The one part of menu design I personally cannot stand is splash screens. Being taken to a screen, just to press X so that I an be taken to another screen is completely pointless. Perhaps if the splash screen is at the end of an introductory movie, maybe; like in MGS or Final Fantasy. But in a game like Battlefield: Bad Company where you go to the splash screen, press X, and -then- watch the intro movie, it jsut doesn't make sense to have that splash screen.
Personally, most menus just get in the way once you have the settings you require for your game. If you do need to have them though then at least let the player skip through them as fast as possible. Call of Duty 4 being a great example. From booting the game to getting into a lobby in multiplayer takes no time at all.
Great article. I find menu design extremely fascinating, and have thought about many of the various designs brought up in this article. Halo 3's simple, yet complex system that lets you do anything you want. Metroid Prime 2's awesome artistic design, yet flawed functionality. I don't know, it just gets me going when I play certain games. The most beautiful menu design I've ever seen was Colin McCrae's DiRT, with its quasi-3D Flash design. It was like watching a movie trailer when going through the menus.
One example I would like to cite is Lumines' menus, where it creates a distinct song when going through the menus. Each menu has its own beat, but they're all cut from the same song. So as you move from menu to menu, you're recreating the song, only remixed. It's amazing.
I enjoy GRID's 3d menu and camera movement around your selections. Visually it is very appealing. I must say that GT5:P menu screen is very beautiful. Very easy to navigate and definitely sets itself apart from other racers.

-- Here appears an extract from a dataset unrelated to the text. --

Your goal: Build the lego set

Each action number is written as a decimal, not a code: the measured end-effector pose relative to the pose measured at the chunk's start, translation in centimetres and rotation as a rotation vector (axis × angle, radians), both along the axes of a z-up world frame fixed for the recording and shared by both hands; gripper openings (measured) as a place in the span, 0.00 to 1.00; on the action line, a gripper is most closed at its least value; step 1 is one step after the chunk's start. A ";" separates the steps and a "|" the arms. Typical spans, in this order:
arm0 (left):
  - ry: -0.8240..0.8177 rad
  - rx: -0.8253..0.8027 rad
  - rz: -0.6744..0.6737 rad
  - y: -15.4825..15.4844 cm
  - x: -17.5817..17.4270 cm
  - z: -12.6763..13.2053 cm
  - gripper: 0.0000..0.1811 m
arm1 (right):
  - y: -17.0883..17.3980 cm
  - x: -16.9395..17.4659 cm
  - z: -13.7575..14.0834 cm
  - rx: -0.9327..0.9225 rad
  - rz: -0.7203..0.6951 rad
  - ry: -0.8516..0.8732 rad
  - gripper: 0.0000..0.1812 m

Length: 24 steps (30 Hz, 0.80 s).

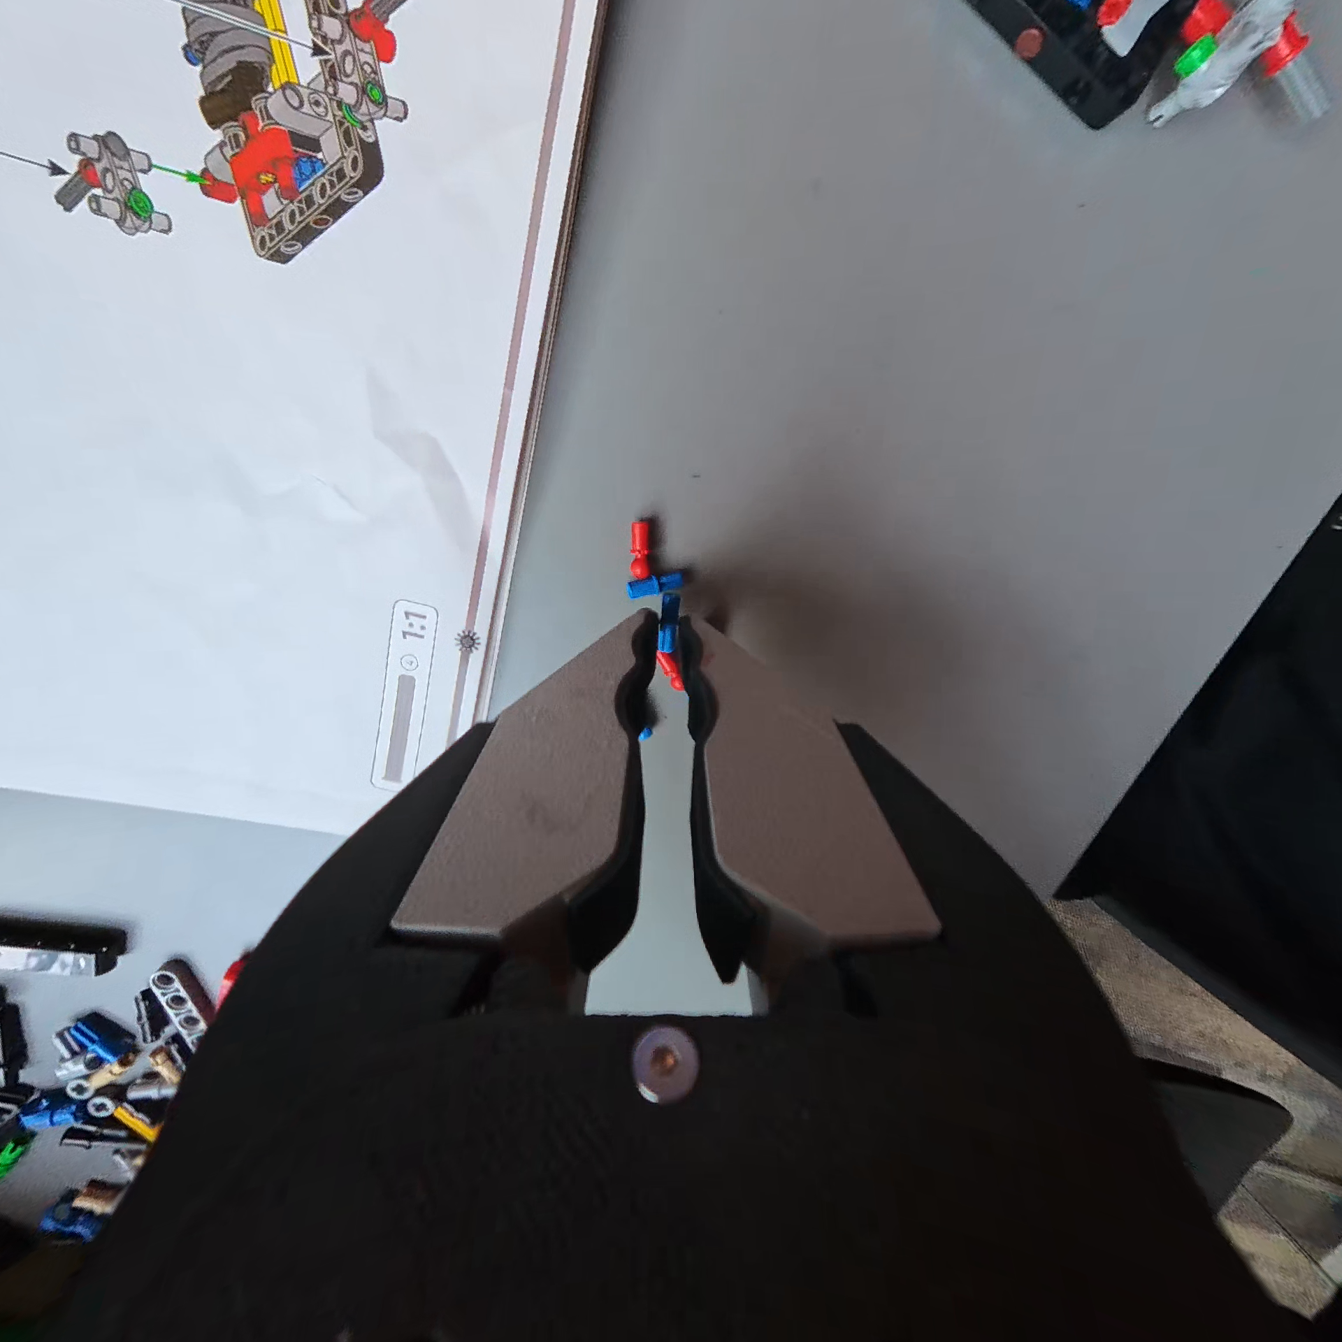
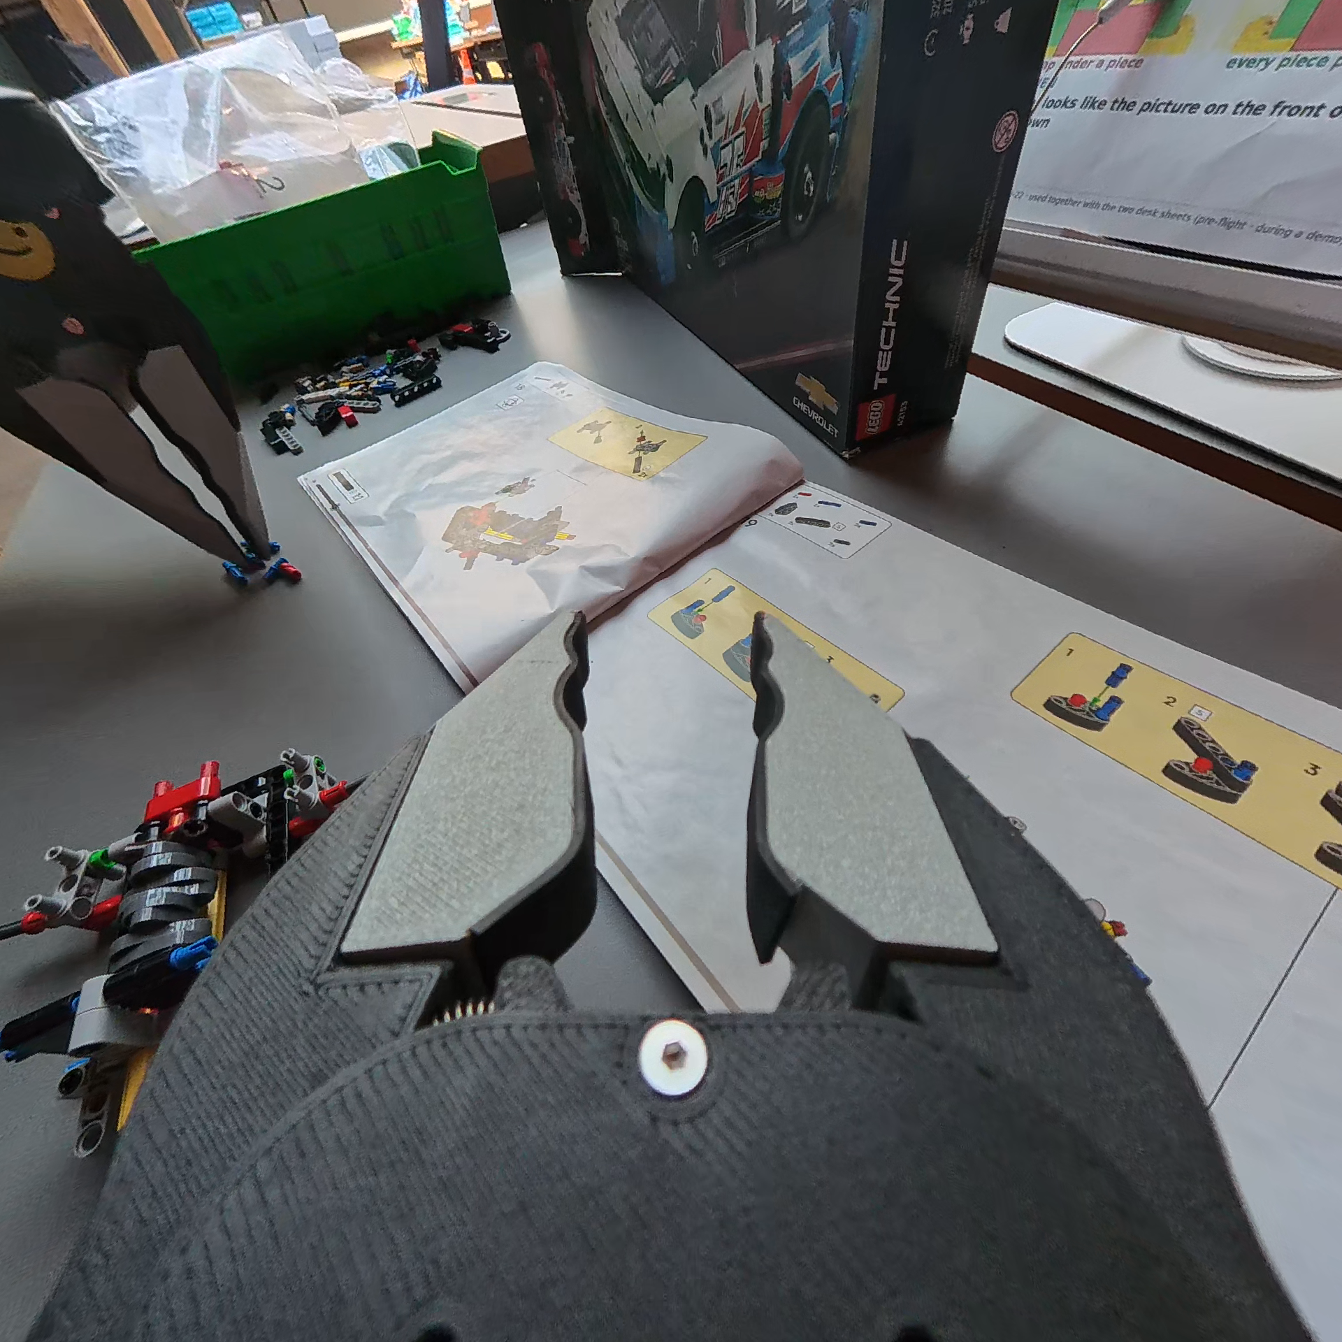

Another game who's menu system I enjoy is Q-Games Pixel Junk Eden. The start screen is a game itself in which I enjoy. You immediately have a sense of what the game will be like. One other
The last one I will mention is Heavenly Sword. Probably not for how the menu controls but the intro into the menu selection is very unique. Exiting out of the game to go into a monologue with the main character as it transfers into the menu screen is just genius to me.
I have to say, most playable game menus like PixelJunk Eden irritate me (however I love Eden's so far)
One menu that has really stood out is the Half Life 2(and subsequent Valve game) menu. Simple text and tabs overlaid on an in-game scene(or paused action.)
One that drove me insane was DIRT's 3d menu, where you zoomed from pane to pane as you select options. It looked flash but was sluggish and disorientating.
DIRT's menu was sluggish but I must say they definitely improved it in GRID. It's fast and sleek.
For me, the Half-Life 2 menus were cool in theory, but when it takes 2-3 minutes to load the main menu (what with it being a 3D room and all), it gets old really quick, especially when you want to play the game and all you see is that stupid loading textbox for a few minutes.